Mas se a pragmatica não permitto essa manifestação de pesar e de luto, ella está com certeza, na alma de todos aquelles que, como todos nós, estremeceram de jubilo, e sentiram bater apressado o coração, quando, em 1896, nos chegou a noticia do feito extraordinario praticado por Joaquim Mousinho, que foi, por assim dizer, o epilogo glorioso d'essa sublime epopeia escrita em Africa com sangue dos nossos soldados. (Apoiados).
Sr. Presidente: foi, ha tres dias, no dia 8 de janeiro, que Joaquim Mousinho pôs termo á sua vida pelo modo tragico que todos nós conhecemos. Foi tambem em um outro dia 8 de janeiro, seis annos exactamente contados dia a dia, que no Parlamento Português se fez a apotheose de Joaquim Mousinho de Albuquerque, e dos seus valentes companheiros de armas. (Apoiados).

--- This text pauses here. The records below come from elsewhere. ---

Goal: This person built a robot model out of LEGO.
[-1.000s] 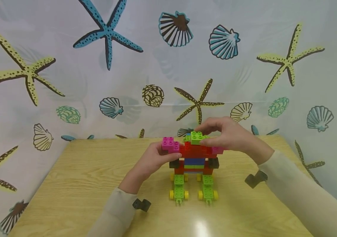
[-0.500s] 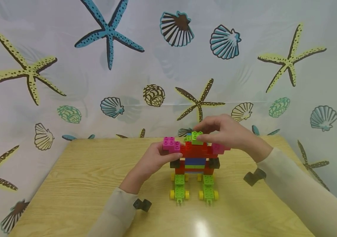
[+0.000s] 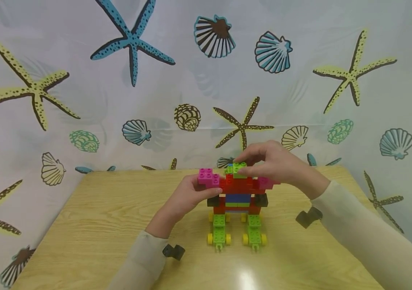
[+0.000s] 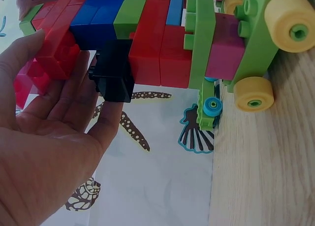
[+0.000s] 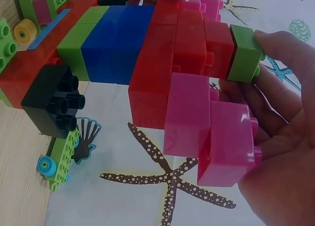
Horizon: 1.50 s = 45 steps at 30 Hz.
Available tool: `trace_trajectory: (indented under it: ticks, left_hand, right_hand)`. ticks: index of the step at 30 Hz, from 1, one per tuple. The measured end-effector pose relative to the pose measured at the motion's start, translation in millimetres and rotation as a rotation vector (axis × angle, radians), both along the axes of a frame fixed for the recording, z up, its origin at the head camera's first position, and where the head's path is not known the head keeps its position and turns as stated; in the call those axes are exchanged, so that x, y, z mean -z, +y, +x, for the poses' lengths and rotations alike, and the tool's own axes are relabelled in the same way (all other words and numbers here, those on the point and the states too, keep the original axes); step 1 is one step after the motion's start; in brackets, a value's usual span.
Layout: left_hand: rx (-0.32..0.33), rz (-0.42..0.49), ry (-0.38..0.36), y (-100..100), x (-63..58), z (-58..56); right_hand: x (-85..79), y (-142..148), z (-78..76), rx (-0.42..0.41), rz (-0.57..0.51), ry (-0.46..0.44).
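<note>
A figure built of toy bricks (image 3: 239, 185) stands upright on the table, with a red upper body and a blue middle. My left hand (image 3: 182, 201) holds its left side, the thumb in front below the stepped pink bricks (image 3: 207, 176). In the left wrist view the other fingers reach behind, close to a black brick (image 4: 115, 71). At the top, my right hand (image 3: 278, 163) pinches a lime green brick (image 5: 242, 56) that sits against the red bricks. More pink bricks (image 5: 188, 115) jut out beside the right palm. Behind the green brick, the head view shows small green and blue parts.
Two lime green wheeled bases (image 3: 219, 231) with yellow wheels carry the figure as feet. A green piece with a blue wheel (image 4: 212, 107) shows behind it in the left wrist view. The wooden tabletop (image 3: 119, 217) ends at a sea-patterned curtain (image 3: 162, 92).
My right hand has shifted slightly left, and its thumb now lies farther across the front of the green brick. The left hand and the figure have hardly moved.
</note>
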State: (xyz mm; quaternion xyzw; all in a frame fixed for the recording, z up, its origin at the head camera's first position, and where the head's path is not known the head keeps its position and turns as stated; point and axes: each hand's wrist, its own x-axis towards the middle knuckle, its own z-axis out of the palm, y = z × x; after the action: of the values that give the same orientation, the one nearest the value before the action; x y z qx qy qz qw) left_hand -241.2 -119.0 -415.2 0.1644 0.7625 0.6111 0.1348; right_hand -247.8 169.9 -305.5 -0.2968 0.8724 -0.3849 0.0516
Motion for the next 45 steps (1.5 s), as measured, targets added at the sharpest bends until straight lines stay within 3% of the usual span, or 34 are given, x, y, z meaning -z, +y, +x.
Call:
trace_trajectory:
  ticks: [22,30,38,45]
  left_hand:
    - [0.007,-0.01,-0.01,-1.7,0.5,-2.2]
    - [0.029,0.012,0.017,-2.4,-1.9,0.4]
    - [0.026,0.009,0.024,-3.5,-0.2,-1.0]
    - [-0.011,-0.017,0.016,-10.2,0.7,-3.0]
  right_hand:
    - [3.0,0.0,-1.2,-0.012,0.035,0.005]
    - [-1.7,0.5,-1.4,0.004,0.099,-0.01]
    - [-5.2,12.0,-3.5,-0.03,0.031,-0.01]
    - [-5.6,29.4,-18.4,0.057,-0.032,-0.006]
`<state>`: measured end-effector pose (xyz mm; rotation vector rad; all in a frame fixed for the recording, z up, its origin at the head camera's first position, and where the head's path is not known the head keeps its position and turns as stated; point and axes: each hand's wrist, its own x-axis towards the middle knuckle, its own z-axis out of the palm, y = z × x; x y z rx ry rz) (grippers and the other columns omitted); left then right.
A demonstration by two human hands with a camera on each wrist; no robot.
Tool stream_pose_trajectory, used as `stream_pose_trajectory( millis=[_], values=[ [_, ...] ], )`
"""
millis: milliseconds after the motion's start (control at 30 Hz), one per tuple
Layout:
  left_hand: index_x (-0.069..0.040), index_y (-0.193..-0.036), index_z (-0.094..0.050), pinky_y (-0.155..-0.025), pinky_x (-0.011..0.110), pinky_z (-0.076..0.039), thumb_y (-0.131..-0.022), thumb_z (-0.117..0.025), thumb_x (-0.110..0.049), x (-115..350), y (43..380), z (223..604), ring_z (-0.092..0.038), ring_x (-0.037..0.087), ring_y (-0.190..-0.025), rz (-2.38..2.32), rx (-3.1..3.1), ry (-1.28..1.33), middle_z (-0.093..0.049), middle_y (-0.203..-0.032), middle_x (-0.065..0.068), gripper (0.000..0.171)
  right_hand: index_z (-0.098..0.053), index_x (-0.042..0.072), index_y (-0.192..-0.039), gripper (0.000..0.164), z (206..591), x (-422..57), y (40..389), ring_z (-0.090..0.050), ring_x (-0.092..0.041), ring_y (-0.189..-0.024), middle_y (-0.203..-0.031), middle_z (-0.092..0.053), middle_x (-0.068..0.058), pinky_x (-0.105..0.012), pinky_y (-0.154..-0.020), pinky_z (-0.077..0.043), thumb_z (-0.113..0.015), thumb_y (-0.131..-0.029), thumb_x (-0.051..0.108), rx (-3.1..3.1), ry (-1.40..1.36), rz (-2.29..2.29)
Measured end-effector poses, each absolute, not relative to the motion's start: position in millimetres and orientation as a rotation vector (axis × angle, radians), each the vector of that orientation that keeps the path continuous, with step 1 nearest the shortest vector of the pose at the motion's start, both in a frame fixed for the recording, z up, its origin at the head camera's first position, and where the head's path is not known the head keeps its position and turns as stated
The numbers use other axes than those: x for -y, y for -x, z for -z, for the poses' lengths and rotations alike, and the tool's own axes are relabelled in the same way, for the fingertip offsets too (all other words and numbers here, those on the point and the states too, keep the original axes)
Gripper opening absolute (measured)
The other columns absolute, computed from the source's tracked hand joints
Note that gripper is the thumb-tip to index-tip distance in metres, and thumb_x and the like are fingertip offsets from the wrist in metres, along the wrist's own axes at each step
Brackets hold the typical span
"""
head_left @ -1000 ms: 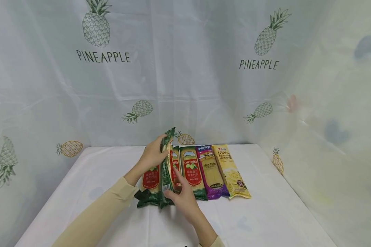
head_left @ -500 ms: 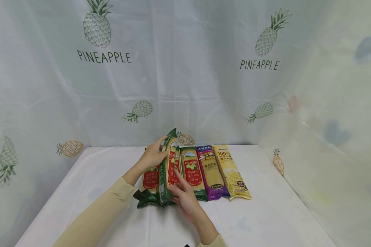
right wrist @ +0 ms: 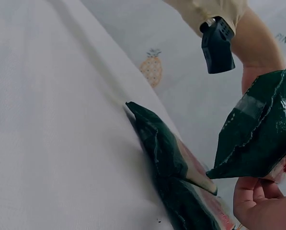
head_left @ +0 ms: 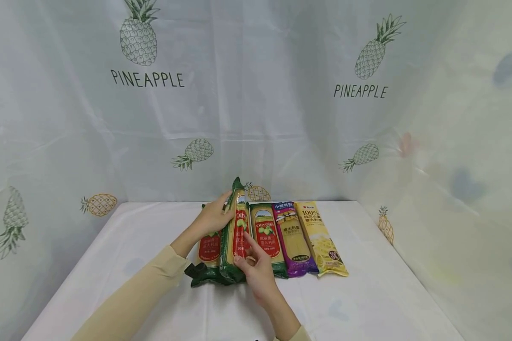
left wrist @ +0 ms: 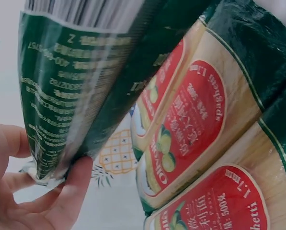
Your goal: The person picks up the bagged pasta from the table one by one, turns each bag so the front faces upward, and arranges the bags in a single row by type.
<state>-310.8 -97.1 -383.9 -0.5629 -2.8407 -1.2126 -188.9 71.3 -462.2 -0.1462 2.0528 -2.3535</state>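
Observation:
My left hand (head_left: 213, 218) grips the upper end of a green spaghetti packet (head_left: 240, 227) with a red label. In the left wrist view its fingers and thumb (left wrist: 78, 191) close around the packet's far end. The packet is raised and tilted above a row of similar packets, its label turned up and right. Lower down, my right hand (head_left: 262, 279) holds its right side, thumb and fingers at the edge. In the right wrist view the packet's green sealed end (right wrist: 255, 129) faces the camera. A matching packet (head_left: 209, 248) lies left of it, partly hidden by my left hand.
Right of the held packet lie another green-and-red spaghetti packet (head_left: 266, 232), a purple pasta packet (head_left: 293, 237) and a yellow pasta packet (head_left: 321, 237). They rest side by side on the white-covered table (head_left: 367, 303). A pineapple-print curtain (head_left: 256, 104) hangs behind.
The raised spaghetti packet has turned from its narrow side to show its red label. My right hand has closed in on its lower right edge; the left hand keeps its grip.

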Motion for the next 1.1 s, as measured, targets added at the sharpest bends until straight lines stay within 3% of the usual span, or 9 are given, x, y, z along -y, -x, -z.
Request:
stream_pose_trajectory(
  millis=[67, 233, 333, 500, 667, 867, 1000, 1100],
  values=[
    [-0.007, -0.168, -0.03, -0.059, 0.034, -0.05, -0.105, -0.061, -0.023, 97, 310, 385, -0.061, 0.02, -0.07, 1.205, 2.819, 0.574, -0.069, -0.124, 0.026, 0.072, -0.047, 0.023, -0.163, 0.07, 462, -71, 188, -0.058, -0.013, -0.089, -0.112, -0.053, -0.011, -0.021, -0.083, -0.057, -0.073, -0.1, 0.006, -2.075, 0.146, 2.35],
    [-0.003, -0.166, -0.032, -0.063, 0.036, -0.054, -0.104, -0.069, -0.027, 97, 312, 389, -0.063, 0.019, -0.07, 1.162, 2.795, 0.598, -0.07, -0.099, 0.016, 0.077, -0.046, 0.024, -0.163, 0.07, 461, -71, 188, -0.062, -0.018, -0.099, -0.127, -0.059, -0.016, -0.021, -0.083, -0.058, -0.073, -0.101, 0.005, -2.119, 0.127, 2.336],
    [-0.003, -0.166, -0.029, -0.065, 0.035, -0.057, -0.102, -0.071, -0.026, 97, 312, 391, -0.067, 0.016, -0.07, 1.167, 2.78, 0.598, -0.073, -0.105, 0.015, 0.08, -0.047, 0.025, -0.163, 0.07, 462, -71, 189, -0.062, -0.019, -0.101, -0.132, -0.06, -0.015, -0.022, -0.082, -0.058, -0.073, -0.1, 0.005, -2.158, 0.122, 2.318],
    [-0.006, -0.168, -0.024, -0.056, 0.034, -0.057, -0.102, -0.071, -0.022, 97, 313, 390, -0.068, 0.017, -0.063, 1.222, 2.773, 0.57, -0.073, -0.105, 0.016, 0.083, -0.046, 0.025, -0.163, 0.072, 463, -71, 191, -0.062, -0.018, -0.096, -0.137, -0.062, -0.014, -0.022, -0.078, -0.058, -0.074, -0.099, 0.005, -2.232, 0.136, 2.284],
    [-0.006, -0.167, -0.027, -0.062, 0.033, -0.057, -0.102, -0.07, -0.018, 96, 311, 388, -0.07, 0.019, -0.075, 1.243, 2.777, 0.512, -0.07, -0.117, 0.02, 0.079, -0.047, 0.027, -0.163, 0.073, 462, -72, 190, -0.061, -0.018, -0.093, -0.141, -0.061, -0.012, -0.021, -0.075, -0.058, -0.075, -0.099, 0.006, -2.264, 0.127, 2.26],
    [-0.01, -0.167, -0.027, -0.066, 0.035, -0.06, -0.103, -0.065, -0.012, 97, 310, 390, -0.072, 0.025, -0.087, 1.422, 2.752, 0.43, -0.066, -0.126, 0.023, 0.075, -0.05, 0.031, -0.161, 0.072, 460, -73, 191, -0.056, -0.019, -0.092, -0.131, -0.064, -0.009, -0.023, -0.07, -0.053, -0.081, -0.097, 0.018, -2.38, 0.126, 2.16],
    [-0.013, -0.168, -0.027, -0.074, 0.038, -0.062, -0.104, -0.063, -0.013, 98, 313, 395, -0.072, 0.031, -0.099, 1.513, 2.723, 0.399, -0.065, -0.128, 0.022, 0.073, -0.046, 0.032, -0.163, 0.075, 458, -76, 192, -0.056, -0.021, -0.096, -0.125, -0.061, -0.01, -0.028, -0.075, -0.054, -0.081, -0.097, 0.026, -2.394, 0.139, 2.107],
    [-0.017, -0.168, -0.026, -0.076, 0.039, -0.062, -0.105, -0.061, -0.014, 99, 313, 394, -0.072, 0.031, -0.101, 1.567, 2.702, 0.38, -0.065, -0.129, 0.021, 0.072, -0.041, 0.035, -0.165, 0.074, 459, -79, 192, -0.06, -0.024, -0.107, -0.134, -0.056, -0.013, -0.04, -0.089, -0.058, -0.077, -0.1, 0.033, -2.339, 0.121, 2.089]
  ],
)
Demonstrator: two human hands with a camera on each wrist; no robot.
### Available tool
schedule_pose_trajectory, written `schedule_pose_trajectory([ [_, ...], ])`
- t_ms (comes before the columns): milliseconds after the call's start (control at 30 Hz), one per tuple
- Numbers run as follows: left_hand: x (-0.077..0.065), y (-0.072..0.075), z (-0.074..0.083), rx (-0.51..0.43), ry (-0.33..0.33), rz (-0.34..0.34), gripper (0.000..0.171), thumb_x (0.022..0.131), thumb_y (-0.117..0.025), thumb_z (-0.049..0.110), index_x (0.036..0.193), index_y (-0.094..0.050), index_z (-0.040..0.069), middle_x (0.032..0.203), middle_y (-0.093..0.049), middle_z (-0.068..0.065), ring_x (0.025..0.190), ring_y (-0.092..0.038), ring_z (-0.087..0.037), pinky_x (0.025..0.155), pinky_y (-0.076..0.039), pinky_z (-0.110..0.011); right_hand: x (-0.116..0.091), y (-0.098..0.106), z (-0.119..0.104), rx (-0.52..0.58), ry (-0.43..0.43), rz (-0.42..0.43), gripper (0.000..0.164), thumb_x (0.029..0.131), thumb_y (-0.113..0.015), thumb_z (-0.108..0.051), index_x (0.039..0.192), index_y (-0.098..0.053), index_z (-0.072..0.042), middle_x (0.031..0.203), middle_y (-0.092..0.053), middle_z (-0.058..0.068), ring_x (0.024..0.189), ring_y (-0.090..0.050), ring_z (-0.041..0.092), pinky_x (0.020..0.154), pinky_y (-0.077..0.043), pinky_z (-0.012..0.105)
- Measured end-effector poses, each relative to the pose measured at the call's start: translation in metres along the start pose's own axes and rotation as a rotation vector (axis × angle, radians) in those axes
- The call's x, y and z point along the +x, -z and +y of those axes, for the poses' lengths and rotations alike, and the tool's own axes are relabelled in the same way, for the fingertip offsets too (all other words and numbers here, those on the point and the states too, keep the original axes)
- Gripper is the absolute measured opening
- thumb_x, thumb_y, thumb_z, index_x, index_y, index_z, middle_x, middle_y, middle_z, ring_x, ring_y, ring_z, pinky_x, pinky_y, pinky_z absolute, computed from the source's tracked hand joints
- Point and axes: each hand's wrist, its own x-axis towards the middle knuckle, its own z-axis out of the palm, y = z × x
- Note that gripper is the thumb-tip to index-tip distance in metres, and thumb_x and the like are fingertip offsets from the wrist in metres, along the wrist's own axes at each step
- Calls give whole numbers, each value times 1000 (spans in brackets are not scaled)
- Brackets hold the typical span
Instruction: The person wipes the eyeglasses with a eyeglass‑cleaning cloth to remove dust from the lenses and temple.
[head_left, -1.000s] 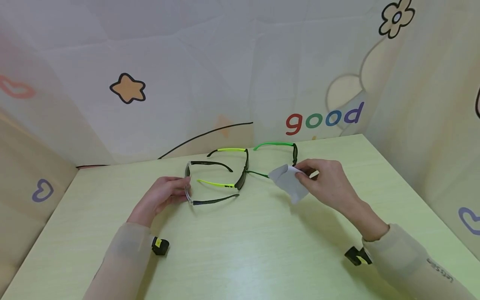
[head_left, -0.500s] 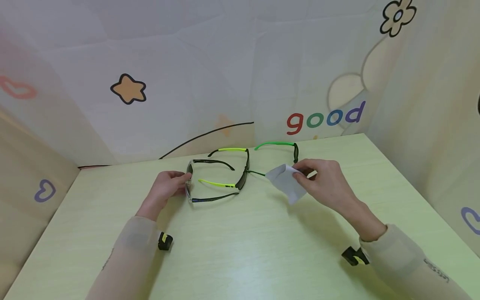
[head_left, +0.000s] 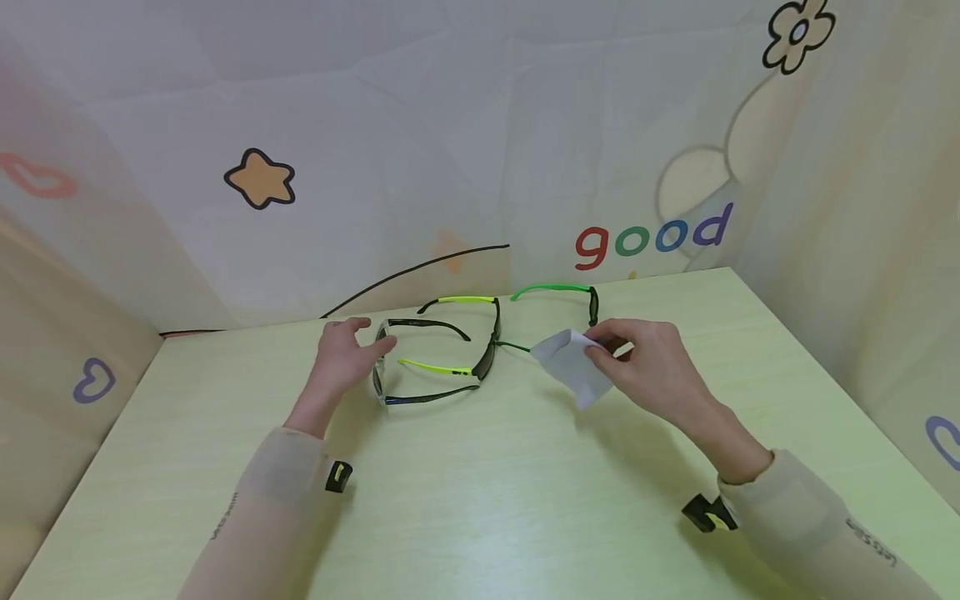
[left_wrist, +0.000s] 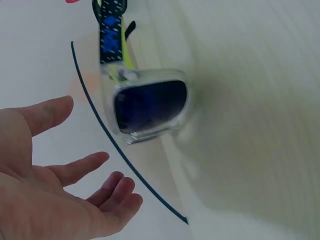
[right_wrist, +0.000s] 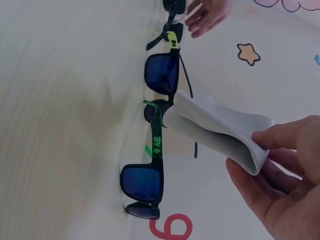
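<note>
One right hand point(head_left: 652, 367) pinching a folded white cloth point(head_left: 573, 367); one left hand point(head_left: 343, 358), fingers spread, beside clear-framed, black-armed sunglasses point(left_wrist: 150, 105) on a pale table point(head_left: 465, 517); beyond, yellow-and-black sunglasses point(right_wrist: 162, 72); green-and-black sunglasses point(right_wrist: 142, 182), "SPY" lettering point(right_wrist: 157, 145) legible only from right wrist; backdrop point(head_left: 397, 150) printed "good".

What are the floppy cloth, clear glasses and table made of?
White cloth: probably soft, dull fabric; it folds and droops. Clear-framed glasses: likely smooth plastic, since the frame is see-through; the dark lens could be plastic or glass. Table: maybe wood or wood-look coating, with faint streaks and a soft shine.
</note>
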Motion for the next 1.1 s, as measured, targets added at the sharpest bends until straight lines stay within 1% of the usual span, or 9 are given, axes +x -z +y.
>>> schedule_pose_trajectory([
  [100, -3, -2, 9, 58, -63, -20, 64, 100, -65, 29, 146, -45, -11, 152, -29, -34, 142, -28, -49, 117, -30, -58, 0, -1, 0, 1, 1, 1, 12, 91, -76, 0, 103, -78, 0, 94, -75, 10, 79, -70, 21, 67, -63, 37],
  [167, -5, -5, 14, 90, -103, -41, 62, 99, -67, 28, 144, -48, -10, 153, -29, -33, 142, -27, -50, 116, -30, -60, 0, -2, 0, 4, -4, -2, 13, 91, -76, -1, 104, -78, 0, 95, -75, 10, 79, -70, 21, 67, -63, 36],
  [333, -12, -13, 26, 154, -225, -121, 56, 97, -71, 22, 140, -54, -9, 151, -36, -29, 139, -35, -49, 113, -35, -58, 0, -3, -1, 14, -21, -15, 13, 92, -76, -2, 104, -77, 0, 95, -75, 10, 80, -70, 22, 68, -63, 37],
  [533, -24, -28, 37, 183, -371, -268, 47, 94, -74, 15, 133, -61, -8, 148, -44, -25, 138, -41, -44, 114, -37, -54, 1, -4, -2, 9, -25, -22, 13, 92, -76, -2, 104, -77, 0, 94, -75, 9, 80, -70, 21, 67, -62, 37],
  [633, -28, -36, 43, 226, -433, -300, 43, 95, -74, 12, 132, -62, -8, 144, -49, -24, 135, -46, -42, 113, -38, -52, 1, -4, -2, 12, -28, -24, 13, 91, -77, -2, 104, -77, 0, 94, -75, 9, 81, -70, 22, 68, -62, 37],
  [733, -28, -45, 48, 277, -480, -308, 41, 95, -73, 10, 131, -63, -7, 138, -53, -22, 130, -50, -40, 111, -41, -51, 1, -5, -3, 15, -31, -24, 13, 91, -77, -3, 104, -77, -1, 94, -75, 8, 81, -70, 21, 67, -62, 36],
  [800, -25, -51, 50, 310, -498, -312, 41, 95, -73, 10, 131, -63, -6, 135, -56, -20, 127, -54, -38, 108, -44, -51, 1, -6, -3, 15, -31, -22, 12, 92, -76, -3, 104, -77, -2, 93, -75, 7, 81, -70, 20, 67, -62, 35],
  [900, -21, -59, 54, 359, -497, -311, 39, 95, -74, 11, 131, -65, -3, 129, -61, -17, 121, -58, -36, 102, -47, -52, 1, -8, -3, 18, -35, -21, 12, 92, -77, -4, 104, -77, -3, 93, -75, 5, 81, -70, 19, 67, -61, 33],
  [1100, -17, -69, 60, 401, -414, -284, 34, 96, -72, 12, 128, -68, 1, 123, -66, -13, 117, -61, -32, 101, -49, -49, 1, -12, -5, 40, -45, -34, 14, 92, -77, -4, 106, -77, -3, 95, -75, 7, 82, -69, 21, 68, -61, 35],
])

Foi em 8 de janeiro de 1896 que nas Côrtes Portuguesas, na Camara dos Senhores Deputados e na Camara dos Pares, se realizaram as sessões mais notaveis a que eu tenho assistido. (Muitos apoiados}.
Nesse dia, vi eu, vimos nós todos, marejados de lagrimas olhos pouco habituados a chorar. (Muitos apoiadas).
Era porque nesse dia tinhamos o sentimento do rejuvenescimento da patria; e era isto o que a todos enchia de jubilo. (Muitos apoiados}.
A estrella de Portugal, que desapparecera por tanto tempo do firmamento, acabava de se levantar em Africa com o seu antigo fulgor! (Muitos apoiados).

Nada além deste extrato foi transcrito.